Sowmya Vajjala

Roles and responsibilities

I am a research officer in the Multilingual Text Processing team at the Digital Technologies Research Centre (DT), National Research Council of Canada (NRC-CNRC). I primarily conduct research in Natural Language Processing, and I have also previously worked on providing research guidance to Canadian companies through the IRAP program. I also mentor co-op students regularly. 

Current research and/or projects

- Named Entity Recognition

- Automatic Readability Assessment and Text Simplification

- Interface of NLP research with other disciplines (Education, Language Assessment, Economics, etc)

Research and/or project statements

I am broadly interested in NLP research and its relevance to other disciplines and industry practice. Specifically, my current research interests are in information extraction and text classification, and in evaluating NLP performance beyond comparing various models. Apart from research, I am also interested in communicating about NLP to various audiences, including students and researchers from other disciplines who are starting out with NLP. 


PhD in Computational Linguistics, Eberhard Karls University of Tuebingen, Germany, 2015 (Summa Cum Laude).

M.S. in Computer Science and Engineering, International Institute of Information Technology, Hyderabad, India, 2009.

B.Eng. in Electronics and Communications Engineering, Osmania University, Hyderabad, India, 2005.

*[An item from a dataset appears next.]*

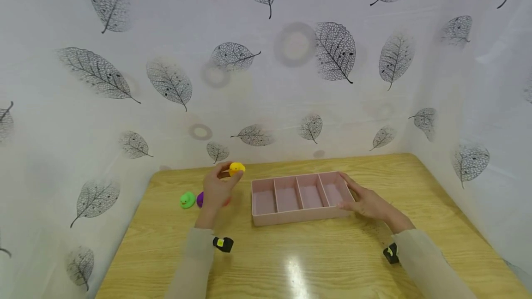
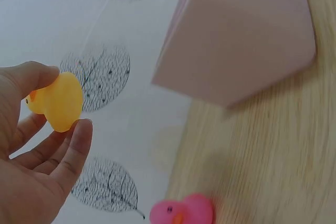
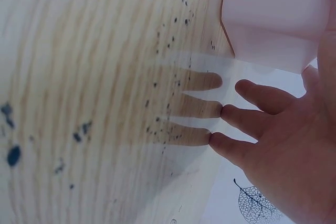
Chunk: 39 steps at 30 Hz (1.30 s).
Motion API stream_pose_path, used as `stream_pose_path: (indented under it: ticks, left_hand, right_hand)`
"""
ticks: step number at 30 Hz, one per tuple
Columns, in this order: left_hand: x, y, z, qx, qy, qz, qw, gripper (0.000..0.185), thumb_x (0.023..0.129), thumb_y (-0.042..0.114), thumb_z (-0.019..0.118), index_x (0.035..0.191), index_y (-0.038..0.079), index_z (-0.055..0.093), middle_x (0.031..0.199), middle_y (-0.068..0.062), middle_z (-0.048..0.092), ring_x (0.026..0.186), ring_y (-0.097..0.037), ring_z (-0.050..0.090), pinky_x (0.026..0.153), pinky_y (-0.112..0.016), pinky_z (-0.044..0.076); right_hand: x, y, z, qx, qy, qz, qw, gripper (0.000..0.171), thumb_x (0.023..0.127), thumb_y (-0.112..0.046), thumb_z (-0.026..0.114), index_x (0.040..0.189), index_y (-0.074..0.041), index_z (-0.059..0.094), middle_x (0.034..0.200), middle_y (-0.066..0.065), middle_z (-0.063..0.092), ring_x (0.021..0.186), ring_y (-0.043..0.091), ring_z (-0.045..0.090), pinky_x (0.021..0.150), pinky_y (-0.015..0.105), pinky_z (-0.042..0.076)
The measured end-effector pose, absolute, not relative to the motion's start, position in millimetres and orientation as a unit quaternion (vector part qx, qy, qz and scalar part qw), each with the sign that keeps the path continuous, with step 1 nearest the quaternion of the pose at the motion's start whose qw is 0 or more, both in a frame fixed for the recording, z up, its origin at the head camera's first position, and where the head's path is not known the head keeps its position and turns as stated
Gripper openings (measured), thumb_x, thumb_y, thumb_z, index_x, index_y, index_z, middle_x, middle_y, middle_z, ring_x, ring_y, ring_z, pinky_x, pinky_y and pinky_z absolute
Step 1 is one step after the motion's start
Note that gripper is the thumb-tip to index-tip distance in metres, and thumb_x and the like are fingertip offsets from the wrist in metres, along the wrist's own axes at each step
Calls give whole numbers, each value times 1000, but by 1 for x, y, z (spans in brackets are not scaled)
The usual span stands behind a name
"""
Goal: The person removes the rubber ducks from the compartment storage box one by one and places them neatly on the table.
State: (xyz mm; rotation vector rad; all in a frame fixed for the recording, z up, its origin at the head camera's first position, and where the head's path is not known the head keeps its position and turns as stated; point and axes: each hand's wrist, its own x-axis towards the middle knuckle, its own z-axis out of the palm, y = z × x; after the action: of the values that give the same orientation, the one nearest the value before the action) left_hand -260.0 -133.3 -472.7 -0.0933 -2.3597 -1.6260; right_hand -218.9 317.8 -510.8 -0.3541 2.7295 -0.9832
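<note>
My left hand (image 1: 217, 190) pinches a yellow rubber duck (image 1: 237, 169) between thumb and fingertips, above the table's far left part. In the left wrist view the yellow duck (image 2: 63, 100) lies sideways in the fingers. A pink tray (image 1: 287, 218) with a row of several compartments stands to the right of that hand; nothing lies in them. My right hand (image 1: 370, 202) holds the tray's right end, thumb at the front corner and index finger at the back one. In the right wrist view its other fingers (image 3: 247, 119) stretch out at the tabletop beside the tray.
A green duck (image 1: 187, 200) and a purple toy (image 1: 200, 199), partly hidden by the left hand, sit at the left. A pink duck (image 2: 184, 211) shows below the left hand in its wrist view. Leaf-printed curtain (image 1: 266, 96) surrounds the wooden table (image 1: 332, 257).
</note>
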Motion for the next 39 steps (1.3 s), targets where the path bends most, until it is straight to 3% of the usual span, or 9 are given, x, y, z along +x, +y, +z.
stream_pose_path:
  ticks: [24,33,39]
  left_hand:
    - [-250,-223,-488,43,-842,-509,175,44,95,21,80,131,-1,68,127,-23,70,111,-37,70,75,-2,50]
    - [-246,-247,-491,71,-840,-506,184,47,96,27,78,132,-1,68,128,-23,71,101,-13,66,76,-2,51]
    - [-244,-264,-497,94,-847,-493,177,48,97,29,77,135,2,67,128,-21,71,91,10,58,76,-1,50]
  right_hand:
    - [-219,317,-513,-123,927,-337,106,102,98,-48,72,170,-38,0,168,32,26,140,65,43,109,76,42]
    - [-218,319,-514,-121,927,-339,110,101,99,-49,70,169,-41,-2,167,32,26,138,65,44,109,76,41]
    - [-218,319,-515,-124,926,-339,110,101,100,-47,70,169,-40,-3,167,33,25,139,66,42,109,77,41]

Professional activities/interests

-  [December 2022] "Beyond the state of the art models: What is complex text, and what are we simplifying?", Invited talk at EMNLP-2022 workshop on Text Accessibility, Readability and Simplification. 

- "NLP Evaluation Beyond a standard test set", Invited talk at Gojek Tech, August 2022

- "NLP without an annotated dataset", 90 minute tutorial delivered at Toronto Machine Learning Summit (2021) and Open Data Science Conference (2021)

(Slides, Code and Other Materials

- "NLP beyond NLPers: The many faces of NLP in academia and the real-world", Plenary talk at the 46th Conference of the Japan Association of English Corpus Studies (JAECS), 2020 (Slides)


Association for Computational Linguistics (ACL)

Association for Computing Machinery (ACM)

Key publications

"Practical Natural Language Processing: a comprehensive guide to building real-world nlp systems". a book I co-authored with Bodhisattwa Majumder, Anuj Gupta and Harshit Surana, published by O'Reilly Media in 2020.

Full list of publications can be found here: ‪Sowmya Vajjala‬ - ‪Google Scholar‬

Previous work experience

- 2018-19: Senior Data Scientist at "The Globe and Mail" (Toronto), and "AbacusNext" (Toronto)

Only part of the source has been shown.